The settlement, which also includes cases Hubbard v. NCAA and Carter v. NCAA, requires the NCAA and Power 5 conferences to pay $2.8 billion in back damages to athletes who couldn’t earn NIL money before 2021. It also allows schools to share revenue with athletes for the first time in NCAA history—up to a cap that will begin at about $22 million per school per year. 

But the settlement also grants new powers to the NCAA to restrict athlete compensation: Athletes would have to submit any NIL deal with a booster or NIL collective over $600 for approval by a third party. If that deal is seen as “pay-for-play” rather than “fair-market value,” the deal could be denied. 

The restriction was one of the main issues Judge Wilken raised during a lengthy hearing Sept. 5., which ultimately ended without granting preliminary approval. On Sept. 26, the parties submitted an amended complaint with very few changes. The new settlement proposal did, however, confine the NIL restrictions to booster or NIL collective-led deals; it was originally supposed to be a requirement for all deals. The amended complaint was supplemented by a brief that explained these deals would be prohibited by the NCAA’s rules anyway. 

That appears to have been enough for Judge Wilken, but it may not be enough for athletes and a web of advocacy groups. The number of athletes needed to opt out of the settlement to trigger a rejection has been redacted from court documents.

Since the amended complaint was filed, however, one group of athletes—led by the attorneys in the landmark O’Bannon v. NCAA case—has already filed a grievance. An advocacy group called the National College Players Association, led by former former UCLA football player Ramogi Huma who was also heavily involved in O’Bannon, has said it intends to put together another group of objectors. Wilken herself heard the O’Bannon case a decade ago.

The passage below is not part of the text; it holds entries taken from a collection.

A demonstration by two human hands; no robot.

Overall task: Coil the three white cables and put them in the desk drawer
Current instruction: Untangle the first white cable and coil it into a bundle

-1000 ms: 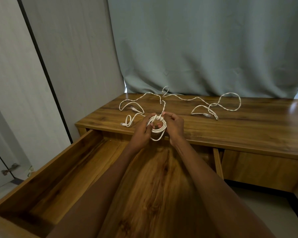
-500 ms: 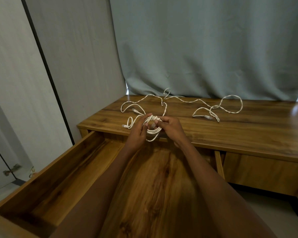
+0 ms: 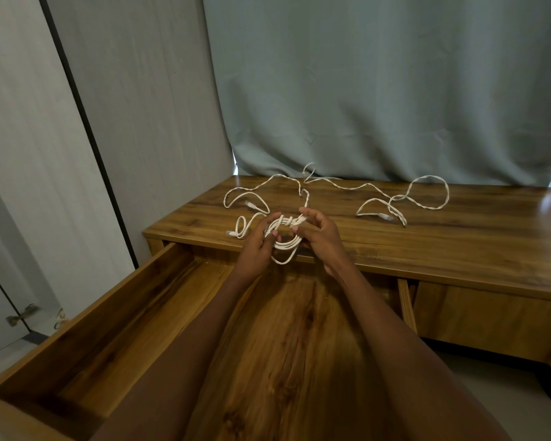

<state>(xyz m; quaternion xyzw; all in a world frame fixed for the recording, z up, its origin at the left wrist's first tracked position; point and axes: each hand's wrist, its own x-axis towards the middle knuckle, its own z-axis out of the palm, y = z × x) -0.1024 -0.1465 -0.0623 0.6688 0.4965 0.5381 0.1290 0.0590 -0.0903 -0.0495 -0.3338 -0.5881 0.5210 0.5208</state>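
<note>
A coiled white cable (image 3: 285,243) hangs in a small bundle between my hands, above the desk's front edge. My left hand (image 3: 257,249) grips the coil's left side. My right hand (image 3: 320,238) pinches the cable's end at the top of the coil, where a few turns wrap around the bundle. A second white cable (image 3: 252,198) lies loose on the desk behind my left hand. A third white cable (image 3: 404,202) sprawls in loops across the desk to the right. The open desk drawer (image 3: 159,281) extends toward me under my forearms.
The wooden desk (image 3: 458,237) stands against a grey-green curtain (image 3: 379,84). A grey wall panel (image 3: 134,106) is on the left. A shut drawer front (image 3: 484,316) sits to the right of the open one.
My right hand has turned and lifted its fingers at the top of the coil, working the cable's end around the bundle. The coil hangs a little lower and rounder. The loose cables lie unmoved.
</note>
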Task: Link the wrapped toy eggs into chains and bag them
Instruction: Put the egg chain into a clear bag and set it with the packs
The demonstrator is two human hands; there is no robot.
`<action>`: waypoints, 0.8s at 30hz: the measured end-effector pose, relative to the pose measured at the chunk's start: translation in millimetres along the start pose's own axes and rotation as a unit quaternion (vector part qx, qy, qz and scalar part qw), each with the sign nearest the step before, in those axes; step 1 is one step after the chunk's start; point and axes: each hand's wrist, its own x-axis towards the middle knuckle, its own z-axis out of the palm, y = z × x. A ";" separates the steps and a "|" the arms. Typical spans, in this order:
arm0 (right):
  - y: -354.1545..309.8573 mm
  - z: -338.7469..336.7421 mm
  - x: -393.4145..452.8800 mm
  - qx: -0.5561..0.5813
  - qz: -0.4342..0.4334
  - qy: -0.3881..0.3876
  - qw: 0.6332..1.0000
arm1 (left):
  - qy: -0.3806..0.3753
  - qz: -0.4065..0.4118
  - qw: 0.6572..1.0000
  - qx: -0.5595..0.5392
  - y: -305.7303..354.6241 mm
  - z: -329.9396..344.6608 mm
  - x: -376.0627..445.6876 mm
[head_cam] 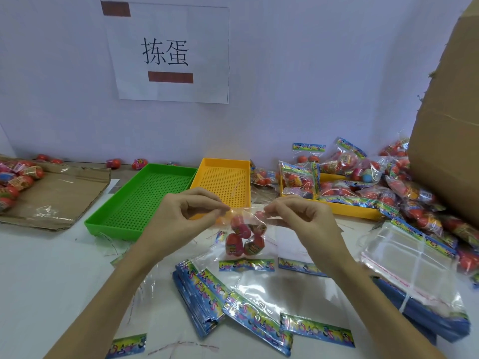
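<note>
Left hand (181,213) and right hand (298,216) pinching the clear plastic bag (248,255) — top corners; red wrapped toy eggs (245,238) inside, above white table (51,281)

A white paper sign (168,54) with two large black characters hangs on the pale wall (311,73), fixed by strips of brown tape. Below it, a green perforated tray (140,200) sits touching a yellow perforated tray (224,180). A flattened sheet of cardboard (59,200) lies at the far left, and a tall cardboard box (451,125) stands at the right edge.
</note>
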 end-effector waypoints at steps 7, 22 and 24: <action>5.6 8.2 -2.5 -0.027 0.011 0.017 0.999 | 0.037 -0.078 0.991 -0.103 -5.6 6.2 3.5; -10.7 25.2 -11.0 0.056 -0.003 -0.052 0.997 | -0.053 -0.114 0.990 -0.071 14.8 32.1 -3.2; -12.2 24.5 -9.9 0.048 0.012 -0.022 0.999 | 0.004 -0.129 0.988 -0.087 11.6 36.8 -3.7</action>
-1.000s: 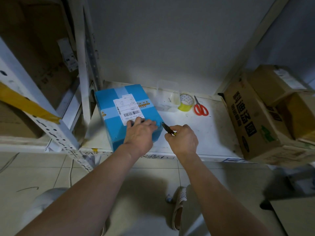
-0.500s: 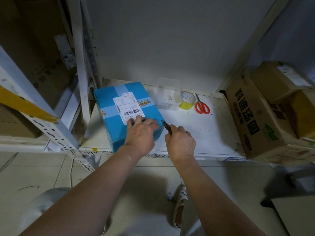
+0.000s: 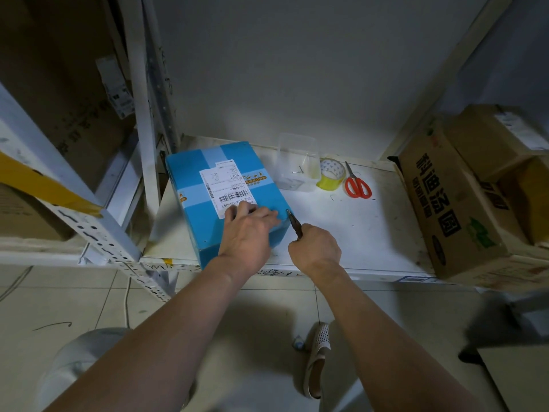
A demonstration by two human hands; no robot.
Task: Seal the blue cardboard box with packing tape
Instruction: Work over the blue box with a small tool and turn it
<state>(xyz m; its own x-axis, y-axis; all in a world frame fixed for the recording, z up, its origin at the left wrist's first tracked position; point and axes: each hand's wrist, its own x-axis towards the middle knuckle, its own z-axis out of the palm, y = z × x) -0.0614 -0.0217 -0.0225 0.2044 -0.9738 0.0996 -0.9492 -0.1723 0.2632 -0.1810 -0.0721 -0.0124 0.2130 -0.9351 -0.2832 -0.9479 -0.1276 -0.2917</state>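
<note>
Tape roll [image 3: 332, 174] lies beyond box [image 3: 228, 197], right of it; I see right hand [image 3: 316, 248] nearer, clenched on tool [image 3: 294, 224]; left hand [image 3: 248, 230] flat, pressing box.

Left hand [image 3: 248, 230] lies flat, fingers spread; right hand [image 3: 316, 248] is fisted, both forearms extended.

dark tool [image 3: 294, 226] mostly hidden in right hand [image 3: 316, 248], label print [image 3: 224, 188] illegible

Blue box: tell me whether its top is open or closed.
Closed. The blue box has a flat top, light tape strips crossing it, a shipping label over them, and the left hand resting on it.
</note>
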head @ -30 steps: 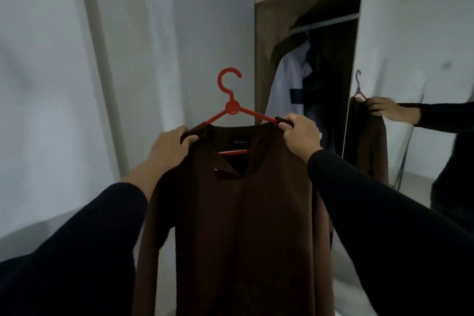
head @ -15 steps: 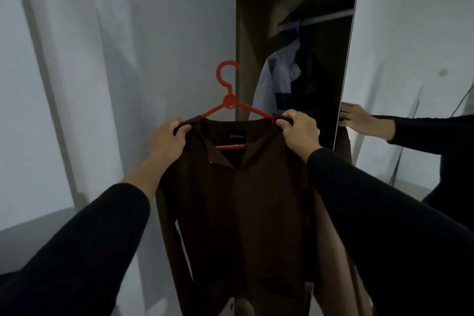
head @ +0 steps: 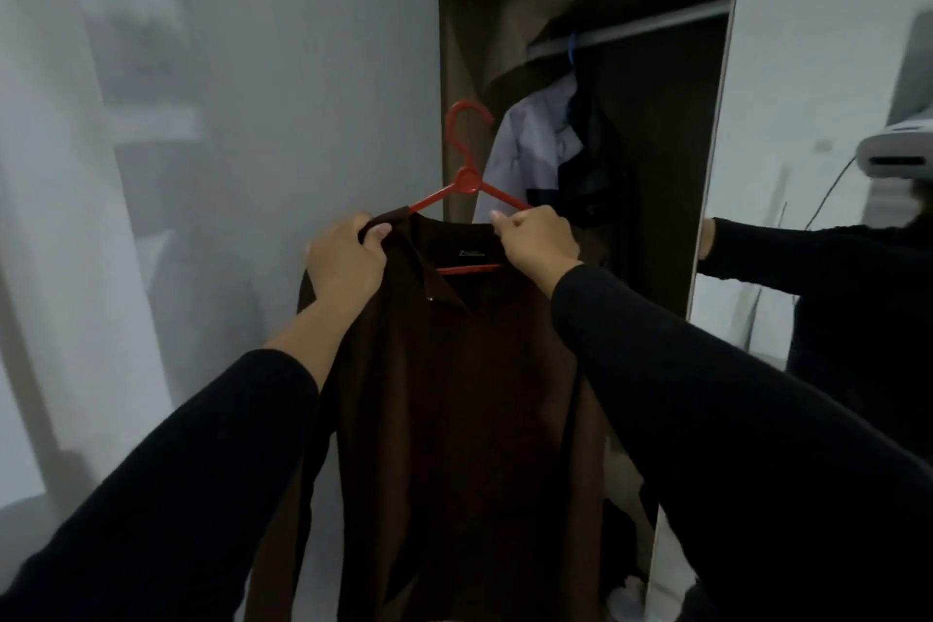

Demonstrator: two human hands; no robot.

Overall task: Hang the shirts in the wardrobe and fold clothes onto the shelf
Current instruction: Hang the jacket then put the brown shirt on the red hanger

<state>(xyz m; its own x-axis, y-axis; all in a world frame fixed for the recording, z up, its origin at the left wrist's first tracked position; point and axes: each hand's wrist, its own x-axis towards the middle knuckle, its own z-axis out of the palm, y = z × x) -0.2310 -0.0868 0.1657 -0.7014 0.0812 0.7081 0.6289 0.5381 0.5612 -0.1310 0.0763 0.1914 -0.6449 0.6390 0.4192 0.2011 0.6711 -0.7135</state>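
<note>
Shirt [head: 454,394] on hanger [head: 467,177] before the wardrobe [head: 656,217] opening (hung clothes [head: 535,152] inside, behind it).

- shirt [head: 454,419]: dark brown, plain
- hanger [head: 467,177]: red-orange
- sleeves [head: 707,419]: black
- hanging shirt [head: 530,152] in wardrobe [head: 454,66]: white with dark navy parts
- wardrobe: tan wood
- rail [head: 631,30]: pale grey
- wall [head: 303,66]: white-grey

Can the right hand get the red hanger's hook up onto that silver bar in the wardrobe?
Probably yes: the right hand grips the hanger, and the rail has bare space right of the white shirt.
</note>
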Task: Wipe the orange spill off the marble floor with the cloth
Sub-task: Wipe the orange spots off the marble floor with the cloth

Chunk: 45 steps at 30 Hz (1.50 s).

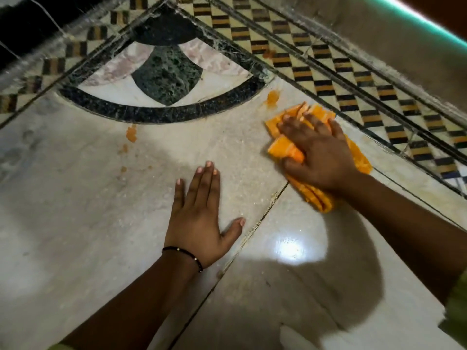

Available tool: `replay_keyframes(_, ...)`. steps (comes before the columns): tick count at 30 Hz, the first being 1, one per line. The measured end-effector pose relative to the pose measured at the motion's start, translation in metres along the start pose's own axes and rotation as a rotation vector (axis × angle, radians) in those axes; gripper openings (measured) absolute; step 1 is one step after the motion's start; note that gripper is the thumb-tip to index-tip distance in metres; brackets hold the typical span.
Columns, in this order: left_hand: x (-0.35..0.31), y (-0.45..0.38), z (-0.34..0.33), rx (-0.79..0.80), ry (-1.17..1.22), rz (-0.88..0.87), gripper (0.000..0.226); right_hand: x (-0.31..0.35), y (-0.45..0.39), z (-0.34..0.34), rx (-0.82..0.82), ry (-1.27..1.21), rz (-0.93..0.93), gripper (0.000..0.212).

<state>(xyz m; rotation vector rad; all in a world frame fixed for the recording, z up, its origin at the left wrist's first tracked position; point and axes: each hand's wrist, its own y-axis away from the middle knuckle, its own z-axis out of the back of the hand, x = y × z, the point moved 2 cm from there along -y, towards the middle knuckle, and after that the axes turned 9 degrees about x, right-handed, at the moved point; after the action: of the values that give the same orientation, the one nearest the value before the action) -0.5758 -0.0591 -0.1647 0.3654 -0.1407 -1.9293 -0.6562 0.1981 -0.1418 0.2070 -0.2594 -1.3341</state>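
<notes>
My right hand [317,150] presses flat on a folded orange cloth [285,147] that lies on the pale marble floor [88,198], fingers curled over its front edge. One orange spill patch [272,97] sits just beyond the cloth's far corner. A second patch [131,133] with small drops trailing below it lies to the left, near the black inlay arc. A faint orange smear [269,54] marks the checkered border. My left hand [199,213] rests palm down on the floor, fingers spread, holding nothing; a thin black bracelet is on its wrist.
A black curved inlay band [161,112] and a dark green and pink stone motif [166,74] lie ahead. A checkered tile border [353,97] runs diagonally on the right beside a wall base. A floor joint [252,228] runs between my hands.
</notes>
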Motion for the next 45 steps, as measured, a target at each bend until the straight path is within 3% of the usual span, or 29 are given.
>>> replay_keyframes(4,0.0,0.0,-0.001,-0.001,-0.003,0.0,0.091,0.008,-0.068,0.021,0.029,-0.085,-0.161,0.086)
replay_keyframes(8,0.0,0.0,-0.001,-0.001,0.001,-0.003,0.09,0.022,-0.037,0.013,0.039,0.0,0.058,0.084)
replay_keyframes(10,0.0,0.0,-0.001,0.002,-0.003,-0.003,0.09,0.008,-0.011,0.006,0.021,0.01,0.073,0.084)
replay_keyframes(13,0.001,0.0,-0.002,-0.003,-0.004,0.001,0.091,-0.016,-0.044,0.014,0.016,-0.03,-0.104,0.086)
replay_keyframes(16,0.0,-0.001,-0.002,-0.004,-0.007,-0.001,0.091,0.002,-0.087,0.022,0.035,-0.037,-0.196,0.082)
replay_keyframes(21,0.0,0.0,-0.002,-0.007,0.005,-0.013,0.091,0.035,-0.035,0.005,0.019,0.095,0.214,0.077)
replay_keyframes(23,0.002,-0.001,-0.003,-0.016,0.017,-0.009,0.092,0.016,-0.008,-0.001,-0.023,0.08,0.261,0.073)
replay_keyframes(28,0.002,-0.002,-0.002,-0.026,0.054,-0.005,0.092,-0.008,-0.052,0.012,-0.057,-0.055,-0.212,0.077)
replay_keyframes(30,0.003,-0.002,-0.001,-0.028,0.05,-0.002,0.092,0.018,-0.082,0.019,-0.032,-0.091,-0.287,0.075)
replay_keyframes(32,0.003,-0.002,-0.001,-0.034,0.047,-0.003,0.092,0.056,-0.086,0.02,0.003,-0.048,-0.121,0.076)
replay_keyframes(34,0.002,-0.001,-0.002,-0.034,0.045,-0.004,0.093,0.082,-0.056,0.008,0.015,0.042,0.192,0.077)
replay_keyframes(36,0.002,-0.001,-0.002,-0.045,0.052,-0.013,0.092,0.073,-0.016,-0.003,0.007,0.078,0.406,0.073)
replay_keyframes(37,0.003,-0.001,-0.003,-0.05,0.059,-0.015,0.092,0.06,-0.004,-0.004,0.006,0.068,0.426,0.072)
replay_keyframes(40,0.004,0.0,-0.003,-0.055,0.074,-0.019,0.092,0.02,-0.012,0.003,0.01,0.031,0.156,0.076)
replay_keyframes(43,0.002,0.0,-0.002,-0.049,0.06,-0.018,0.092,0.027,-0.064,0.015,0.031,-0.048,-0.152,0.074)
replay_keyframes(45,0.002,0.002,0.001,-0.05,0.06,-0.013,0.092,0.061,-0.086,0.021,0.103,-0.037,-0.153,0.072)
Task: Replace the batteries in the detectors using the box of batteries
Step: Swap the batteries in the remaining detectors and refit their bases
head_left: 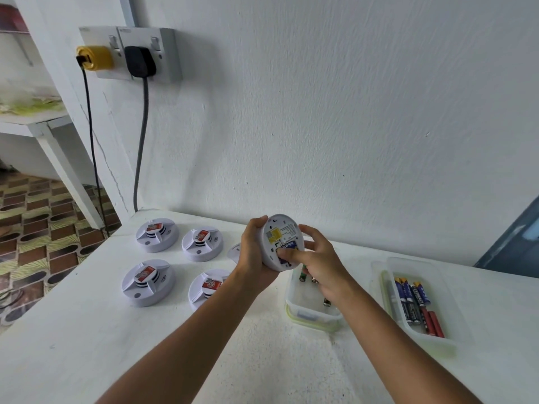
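Observation:
My left hand (253, 252) grips a round white detector (280, 228), held up with its back side toward me. Its battery bay is open and a blue battery (289, 245) sits inside. My right hand (320, 262) has its thumb pressing on that battery, the other fingers spread beside the detector's rim. Below my right hand stands a clear box with a green rim (303, 313) holding a few loose batteries. Further right, a clear tray (431, 341) holds several blue and red batteries (414, 301).
Several more white detectors lie face up on the white table, among them the back left one (157, 235) and the front left one (148, 284). The table's left edge (58, 287) drops to a patterned floor. Two cables hang from wall sockets (140, 53) at the back left.

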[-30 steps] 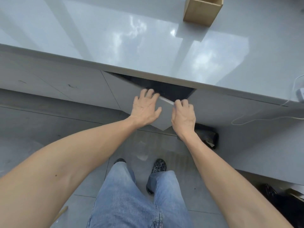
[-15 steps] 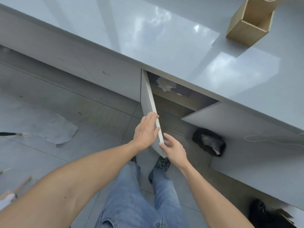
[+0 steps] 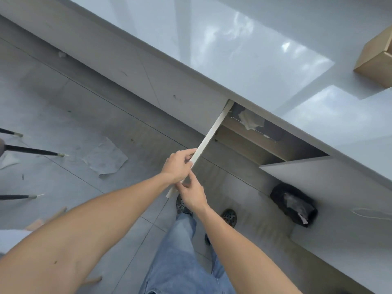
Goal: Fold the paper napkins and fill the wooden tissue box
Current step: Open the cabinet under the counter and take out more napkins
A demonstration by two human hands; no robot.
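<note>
You stand at a glossy grey counter (image 3: 244, 52) with both hands on a cabinet door (image 3: 209, 139) swung wide, your left hand (image 3: 179, 166) curled over its edge, the fingers of your right hand (image 3: 192, 193) pinching it lower down. You appear to be fetching supplies: white napkins (image 3: 249, 122) show on the shelf inside, so next comes a reach in. The wooden tissue box (image 3: 376, 60) waits on the counter, far right, above a littered tiled floor (image 3: 63, 115).

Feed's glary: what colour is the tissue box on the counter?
Light tan wood, seen in the head view.
</note>
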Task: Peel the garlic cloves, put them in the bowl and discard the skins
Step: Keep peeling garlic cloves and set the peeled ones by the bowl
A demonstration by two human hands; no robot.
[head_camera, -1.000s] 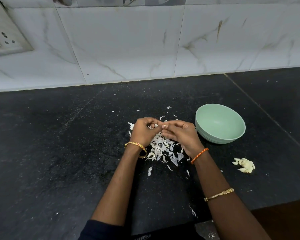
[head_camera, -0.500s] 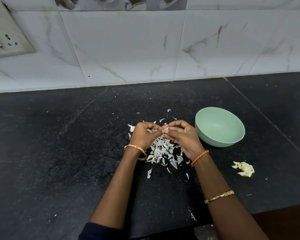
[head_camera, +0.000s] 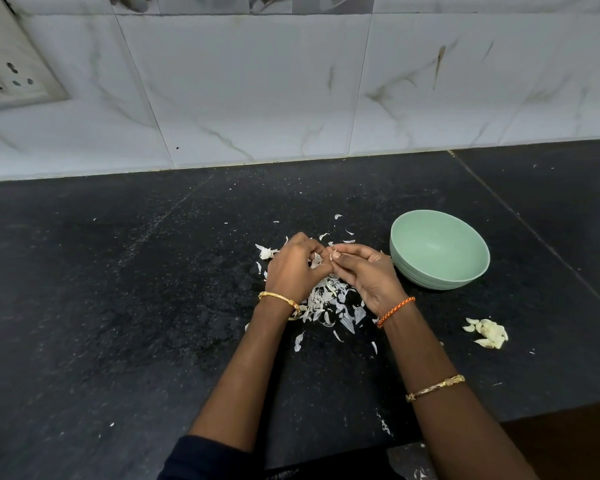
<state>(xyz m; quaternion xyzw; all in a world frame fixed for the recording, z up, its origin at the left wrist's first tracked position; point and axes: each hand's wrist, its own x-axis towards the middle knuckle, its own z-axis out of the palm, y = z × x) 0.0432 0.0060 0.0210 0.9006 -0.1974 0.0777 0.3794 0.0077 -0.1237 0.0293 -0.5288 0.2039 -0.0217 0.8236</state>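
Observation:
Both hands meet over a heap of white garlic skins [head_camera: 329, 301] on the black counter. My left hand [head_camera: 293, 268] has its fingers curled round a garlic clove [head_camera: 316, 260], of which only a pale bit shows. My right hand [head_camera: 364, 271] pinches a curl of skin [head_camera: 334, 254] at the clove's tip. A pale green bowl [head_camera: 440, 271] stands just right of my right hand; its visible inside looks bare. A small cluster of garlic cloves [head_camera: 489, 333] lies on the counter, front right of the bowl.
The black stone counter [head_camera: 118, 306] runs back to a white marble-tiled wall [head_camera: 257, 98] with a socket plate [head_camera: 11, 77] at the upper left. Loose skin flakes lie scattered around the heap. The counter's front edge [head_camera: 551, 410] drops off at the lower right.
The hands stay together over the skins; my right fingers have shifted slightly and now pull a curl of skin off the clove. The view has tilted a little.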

For now, however, the settlement’s preliminary approval is a major win for the NCAA and conferences, who hoped to avoid a costly trial in a case where they could end up paying much more than just $2.8 billion in damages. The NCAA, ultimately, hopes Congress will codify a version of the final settlement, and add provisions that will restrict athletes from being deemed employees or win the ability to collectively bargain.